» Activity:
Output all of the data exactly as it appears, but leave out any pictures it contains.

» Source records:
········
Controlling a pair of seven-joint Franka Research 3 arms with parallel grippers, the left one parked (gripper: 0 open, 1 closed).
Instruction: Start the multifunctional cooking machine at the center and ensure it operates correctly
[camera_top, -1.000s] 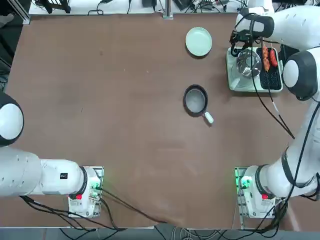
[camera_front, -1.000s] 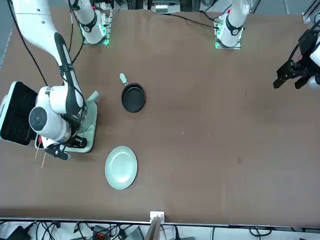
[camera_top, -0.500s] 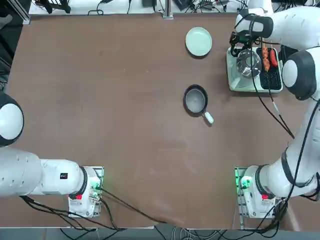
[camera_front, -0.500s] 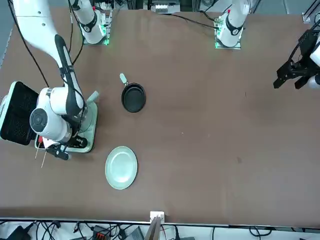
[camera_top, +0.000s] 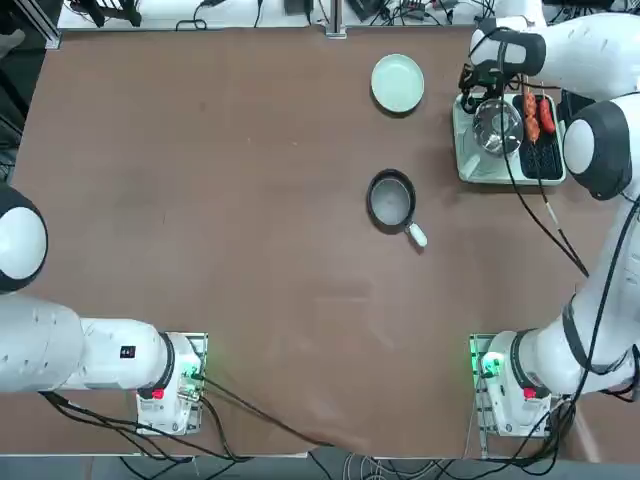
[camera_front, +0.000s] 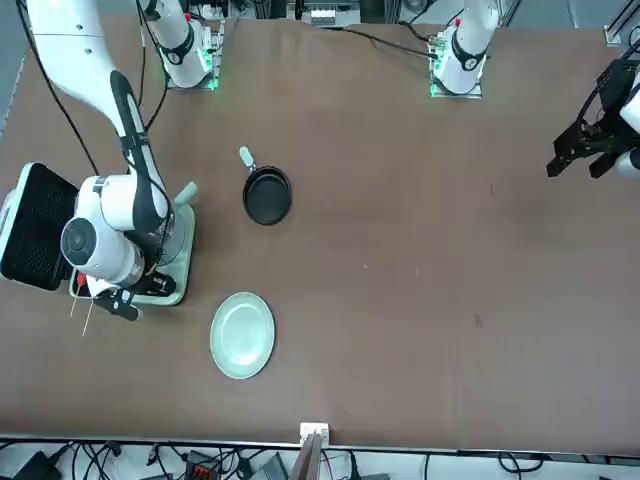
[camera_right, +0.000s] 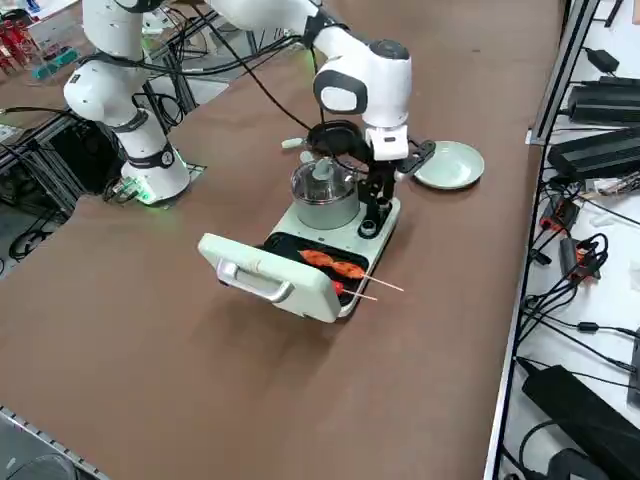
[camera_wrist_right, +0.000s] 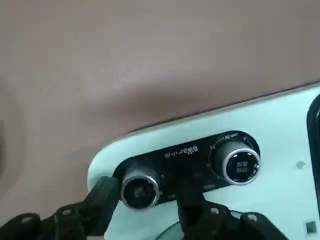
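Note:
The multifunctional cooking machine (camera_top: 500, 168) stands at the table's far right. It is pale mint green, with a glass-lidded steel pot (camera_top: 497, 125) and a black grill plate carrying two sausage skewers (camera_right: 335, 265). Its hinged lid (camera_right: 268, 275) lies open. My right gripper (camera_right: 372, 215) reaches down onto the control panel at the machine's far end. In the wrist view the gripper (camera_wrist_right: 147, 186) is open. Its fingers (camera_wrist_right: 105, 192) straddle one silver knob (camera_wrist_right: 140, 187), with a gap left on one side. A second knob (camera_wrist_right: 237, 164) sits beside it, untouched.
A small black frying pan (camera_top: 391, 200) with a white-tipped handle lies mid-table. A round pale green plate (camera_top: 397, 82) sits just left of the machine near the far edge. My right arm's black cable (camera_top: 540, 215) hangs over the table before the machine.
The right gripper has shifted only slightly at the knob panel. The machine, pan and plate have not moved.

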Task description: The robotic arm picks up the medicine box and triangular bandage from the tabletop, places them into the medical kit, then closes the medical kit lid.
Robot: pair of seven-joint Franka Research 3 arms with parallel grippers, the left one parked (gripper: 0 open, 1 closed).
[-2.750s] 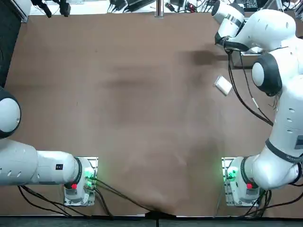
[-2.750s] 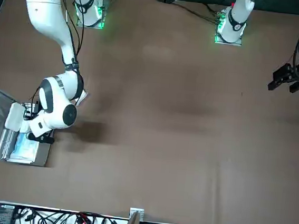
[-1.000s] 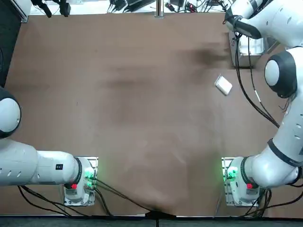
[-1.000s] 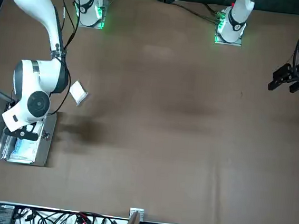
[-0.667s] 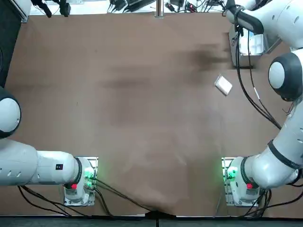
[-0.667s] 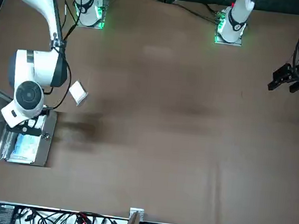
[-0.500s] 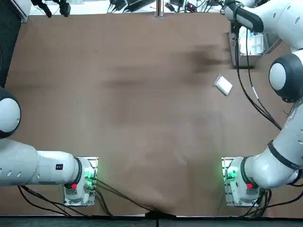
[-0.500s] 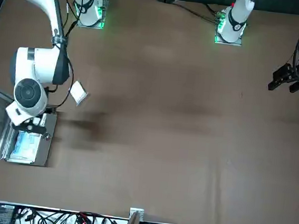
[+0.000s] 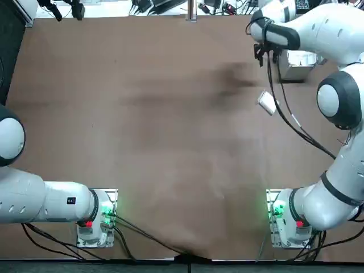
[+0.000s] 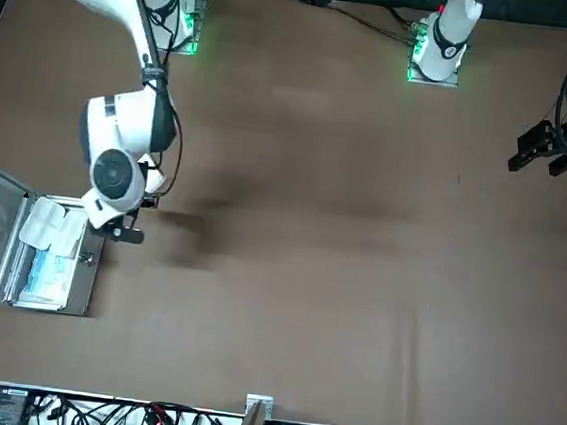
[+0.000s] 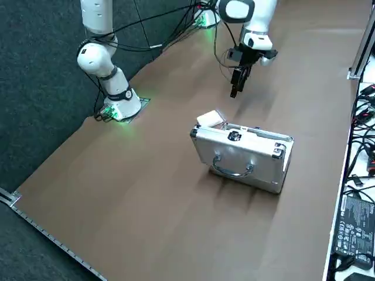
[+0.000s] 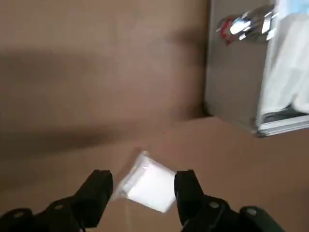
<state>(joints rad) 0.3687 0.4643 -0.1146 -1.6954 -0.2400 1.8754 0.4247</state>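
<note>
The right gripper [image 12: 145, 191] is hanging above the brown desk [image 9: 159, 131] with its fingers [image 12: 99, 191] spread wide and nothing between them. In the wrist view the small white medicine box [image 12: 147, 186] is lying on the desk below the gap between the fingers, skewed to them and apart from them. In that same view a corner of the medical kit [image 12: 231, 82] is showing just beyond the box, with a shiny latch and pale lining.

The overhead view is showing the robotic arm [image 9: 341, 102] reaching to the far right part of the desk, its wrist passing over the kit's near-left edge, with the box [image 9: 267, 102] on the desk just nearer the robot than the kit [image 9: 298, 60], close to it but not touching. It is not showing the kit's contents clearly.

The front view is making up for that: the kit [image 10: 29, 248] is standing open, and the triangular bandage [image 10: 46, 225] is resting inside on the blue lining. Here the arm's wrist is hiding the box.

The right side view alone is showing the medical kit lid [image 11: 243, 158] raised, its silver outer face and black handle turned toward that camera, the box [image 11: 210, 119] peeking out past the kit's corner, and the gripper [image 11: 236, 82] pointing down in the air beyond both.
</note>
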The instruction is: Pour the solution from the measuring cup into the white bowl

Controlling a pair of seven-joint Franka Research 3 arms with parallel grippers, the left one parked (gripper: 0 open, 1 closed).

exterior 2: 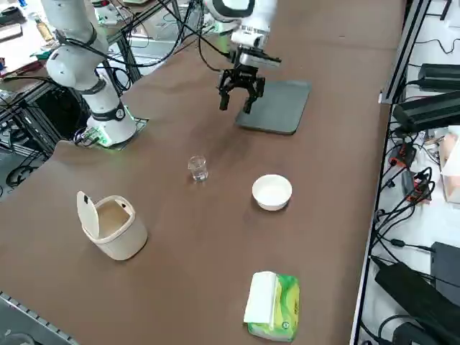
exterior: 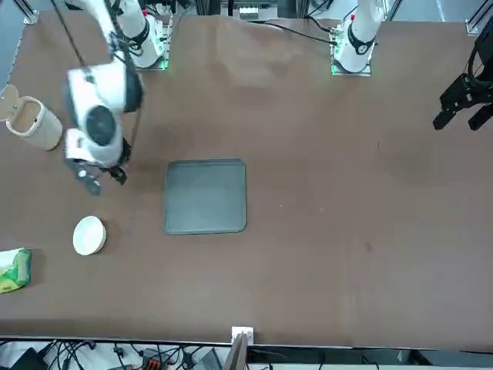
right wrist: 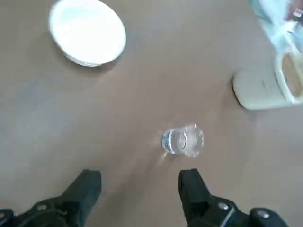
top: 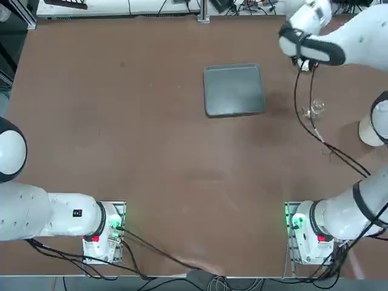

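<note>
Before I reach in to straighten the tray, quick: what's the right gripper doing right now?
Right gripper: open, nothing between its fingers, raised over the table; the measuring cup stands apart from it.

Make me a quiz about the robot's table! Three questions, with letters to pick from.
1. Where is the measuring cup?
A) in the tray
B) on the table
C) in the bowl

2. What colour is the tray?
A) grey
B) red
C) yellow

3. How is the right gripper?
A) shut
B) holding the bowl
C) open and empty

1: B, it stands on the brown tabletop.
2: A, its whole flat surface looks dark grey.
3: C, its fingers are apart above the table with nothing between them.
</note>
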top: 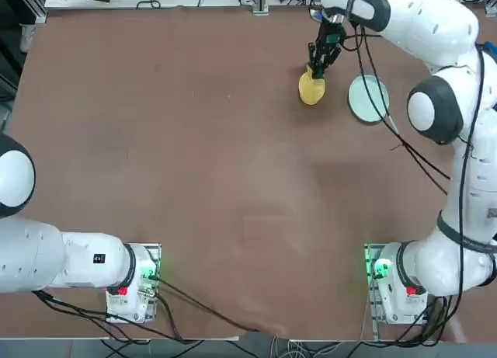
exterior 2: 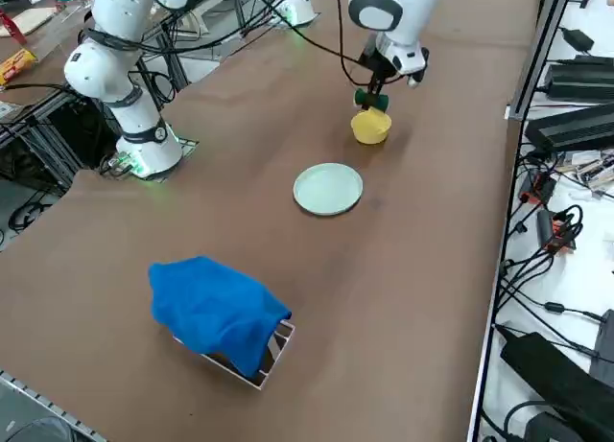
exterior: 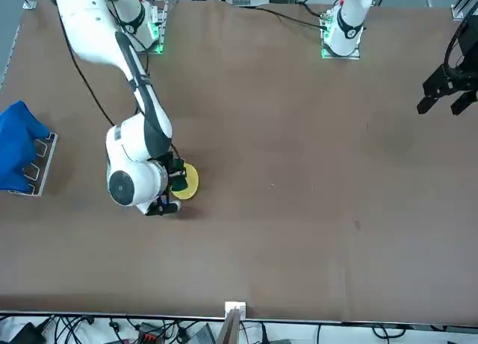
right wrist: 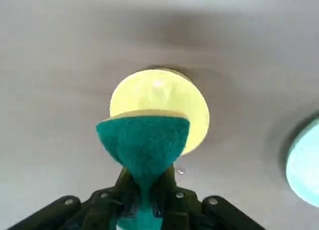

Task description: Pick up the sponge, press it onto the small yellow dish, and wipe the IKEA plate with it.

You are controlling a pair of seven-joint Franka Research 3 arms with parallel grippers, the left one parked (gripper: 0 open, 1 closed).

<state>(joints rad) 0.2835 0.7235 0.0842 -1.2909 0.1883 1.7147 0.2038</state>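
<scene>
Green sponge (right wrist: 143, 140) in right jaws; one yellow dish (right wrist: 159, 103), one plate (top: 368, 99).

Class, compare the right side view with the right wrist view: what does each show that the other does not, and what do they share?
Only the right side view shows a blue cloth draped over a small stand nearer the camera, the arms' bases, and the whole IKEA plate lying apart from the dish.

Only the right wrist view shows the right gripper closely: its fingers pinch the sponge so it bulges, green face toward the camera.

Both show the sponge held above the small yellow dish, and the brown table.
</scene>
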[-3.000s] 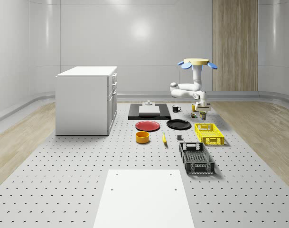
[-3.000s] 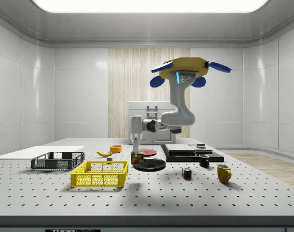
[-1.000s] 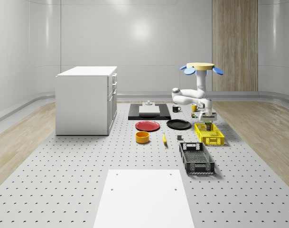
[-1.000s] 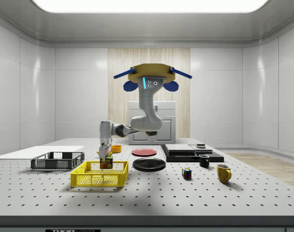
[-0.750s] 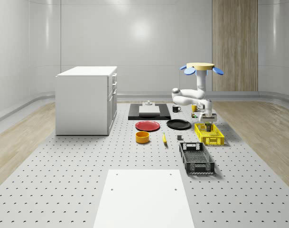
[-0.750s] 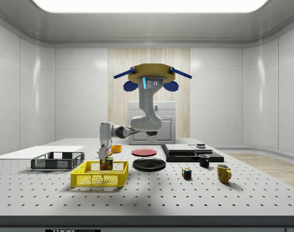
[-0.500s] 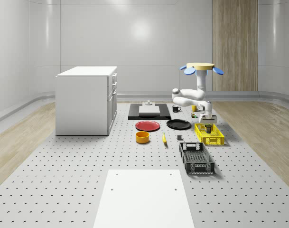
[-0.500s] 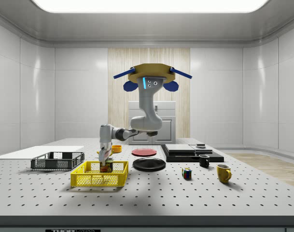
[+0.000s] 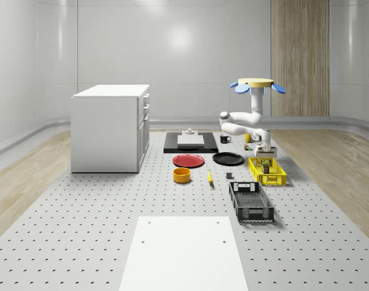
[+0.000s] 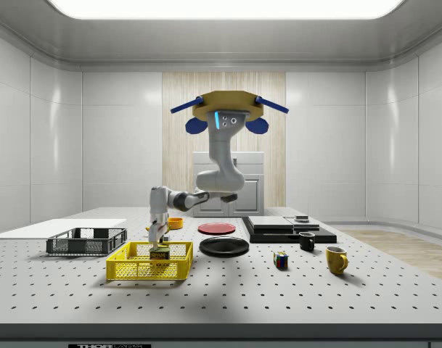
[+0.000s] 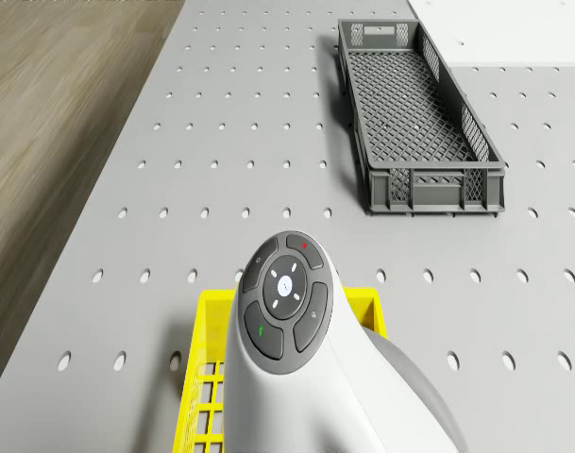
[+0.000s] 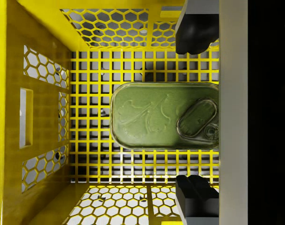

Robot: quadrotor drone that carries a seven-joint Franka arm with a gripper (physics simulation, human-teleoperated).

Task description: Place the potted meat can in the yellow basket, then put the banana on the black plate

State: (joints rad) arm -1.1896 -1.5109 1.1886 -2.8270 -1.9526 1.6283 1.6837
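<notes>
My pincer (image 12: 196,112) hangs inside the yellow basket (image 12: 11,117), fingers (image 12: 196,35) spread apart on either side of the potted meat can (image 12: 163,122) with gaps showing (not clamped). The can sits on the basket's mesh floor, lid up. In the side view my pincer (image 10: 158,246) is just above the can (image 10: 160,254).

Next along the table (image 9: 81,242) lies the grey crate (image 9: 251,202), toward the white sheet (image 9: 183,251). The banana (image 9: 209,176) lies on the table near the orange bowl (image 9: 182,174), apart from the black plate (image 9: 228,159); a red plate (image 9: 188,160) sits beside that one.

My drone (image 10: 228,110) hovers above the plates' side of the basket, arm reaching down. Further off: black mug (image 10: 306,241), yellow mug (image 10: 336,259), coloured cube (image 10: 280,259), dark slab (image 9: 190,142), white cabinet (image 9: 110,127).

Perforated grey tabletop; pale walls, one wood panel (image 9: 299,57).
</notes>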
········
» Written answer:
Controlling a pair of seven-joint Franka Research 3 arms with parallel grippers, the left one parked (gripper: 0 open, 1 closed).
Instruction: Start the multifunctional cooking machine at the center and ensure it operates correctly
[camera_top, -1.000s] 
[camera_front, -1.000s] 
[camera_top, -0.500s] 
[camera_front, -0.500s] 
[camera_top, +0.000s] 
[camera_front, +0.000s] 
[camera_right, +0.000s] 
[camera_wrist_right, +0.000s] 
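Note:
The multifunctional cooking machine (camera_top: 500, 168) stands at the table's far right. It is pale mint green, with a glass-lidded steel pot (camera_top: 497, 125) and a black grill plate carrying two sausage skewers (camera_right: 335, 265). Its hinged lid (camera_right: 268, 275) lies open. My right gripper (camera_right: 372, 215) reaches down onto the control panel at the machine's far end. In the wrist view the gripper (camera_wrist_right: 147, 186) is open. Its fingers (camera_wrist_right: 105, 192) straddle one silver knob (camera_wrist_right: 140, 187), with a gap left on one side. A second knob (camera_wrist_right: 237, 164) sits beside it, untouched.
A small black frying pan (camera_top: 391, 200) with a white-tipped handle lies mid-table. A round pale green plate (camera_top: 397, 82) sits just left of the machine near the far edge. My right arm's black cable (camera_top: 540, 215) hangs over the table before the machine.
The right gripper has shifted only slightly at the knob panel. The machine, pan and plate have not moved.
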
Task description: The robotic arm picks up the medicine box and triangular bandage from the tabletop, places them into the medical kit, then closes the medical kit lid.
Robot: pair of seven-joint Franka Research 3 arms with parallel grippers, the left one parked (gripper: 0 open, 1 closed).
[-2.750s] 
[-2.750s] 
[-1.000s] 
[-1.000s] 
[-0.667s] 
[-0.667s] 
[-0.500s] 
[-0.500s] 
[+0.000s] 
[+0.000s] 
[+0.000s] 
[+0.000s] 
<state>(joints rad) 0.3687 0.4643 -0.1146 -1.6954 -0.2400 1.8754 0.4247</state>
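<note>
The right gripper [image 12: 145, 191] is hanging above the brown desk [image 9: 159, 131] with its fingers [image 12: 99, 191] spread wide and nothing between them. In the wrist view the small white medicine box [image 12: 147, 186] is lying on the desk below the gap between the fingers, skewed to them and apart from them. In that same view a corner of the medical kit [image 12: 231, 82] is showing just beyond the box, with a shiny latch and pale lining.

The overhead view is showing the robotic arm [image 9: 341, 102] reaching to the far right part of the desk, its wrist passing over the kit's near-left edge, with the box [image 9: 267, 102] on the desk just nearer the robot than the kit [image 9: 298, 60], close to it but not touching. It is not showing the kit's contents clearly.

The front view is making up for that: the kit [image 10: 29, 248] is standing open, and the triangular bandage [image 10: 46, 225] is resting inside on the blue lining. Here the arm's wrist is hiding the box.

The right side view alone is showing the medical kit lid [image 11: 243, 158] raised, its silver outer face and black handle turned toward that camera, the box [image 11: 210, 119] peeking out past the kit's corner, and the gripper [image 11: 236, 82] pointing down in the air beyond both.
</note>
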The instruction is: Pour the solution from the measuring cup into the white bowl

Controlling a pair of seven-joint Franka Research 3 arms with parallel grippers, the left one parked (gripper: 0 open, 1 closed).

exterior 2: 
exterior: 
right wrist: 
top: 

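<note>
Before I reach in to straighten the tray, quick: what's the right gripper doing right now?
Right gripper: open, nothing between its fingers, raised over the table; the measuring cup stands apart from it.

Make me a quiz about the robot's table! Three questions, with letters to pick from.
1. Where is the measuring cup?
A) in the tray
B) on the table
C) in the bowl

2. What colour is the tray?
A) grey
B) red
C) yellow

3. How is the right gripper?
A) shut
B) holding the bowl
C) open and empty

1: B, it stands on the brown tabletop.
2: A, its whole flat surface looks dark grey.
3: C, its fingers are apart above the table with nothing between them.
</note>
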top: 
exterior 2: 
exterior: 
right wrist: 

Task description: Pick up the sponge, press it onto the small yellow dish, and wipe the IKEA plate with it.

You are controlling a pair of seven-joint Franka Research 3 arms with parallel grippers, the left one parked (gripper: 0 open, 1 closed).

<state>(joints rad) 0.2835 0.7235 0.0842 -1.2909 0.1883 1.7147 0.2038</state>
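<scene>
Green sponge (right wrist: 143, 140) in right jaws; one yellow dish (right wrist: 159, 103), one plate (top: 368, 99).

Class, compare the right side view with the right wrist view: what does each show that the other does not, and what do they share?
Only the right side view shows a blue cloth draped over a small stand nearer the camera, the arms' bases, and the whole IKEA plate lying apart from the dish.

Only the right wrist view shows the right gripper closely: its fingers pinch the sponge so it bulges, green face toward the camera.

Both show the sponge held above the small yellow dish, and the brown table.
</scene>
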[-3.000s] 
[-3.000s] 
[-1.000s] 
[-1.000s] 
[-0.750s] 
[-0.750s] 
[-0.500s] 
[-0.500s] 
[+0.000s] 
[+0.000s] 
[+0.000s] 
[+0.000s] 

Robot: quadrotor drone that carries a seven-joint Franka arm with a gripper (physics simulation, human-teleoperated).

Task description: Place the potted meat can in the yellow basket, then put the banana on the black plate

State: (joints rad) arm -1.1896 -1.5109 1.1886 -2.8270 -1.9526 1.6283 1.6837
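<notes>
My pincer (image 12: 196,112) hangs inside the yellow basket (image 12: 11,117), fingers (image 12: 196,35) spread apart on either side of the potted meat can (image 12: 163,122) with gaps showing (not clamped). The can sits on the basket's mesh floor, lid up. In the side view my pincer (image 10: 158,246) is just above the can (image 10: 160,254).

Next along the table (image 9: 81,242) lies the grey crate (image 9: 251,202), toward the white sheet (image 9: 183,251). The banana (image 9: 209,176) lies on the table near the orange bowl (image 9: 182,174), apart from the black plate (image 9: 228,159); a red plate (image 9: 188,160) sits beside that one.

My drone (image 10: 228,110) hovers above the plates' side of the basket, arm reaching down. Further off: black mug (image 10: 306,241), yellow mug (image 10: 336,259), coloured cube (image 10: 280,259), dark slab (image 9: 190,142), white cabinet (image 9: 110,127).

Perforated grey tabletop; pale walls, one wood panel (image 9: 299,57).
</notes>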

The output has nothing more to it.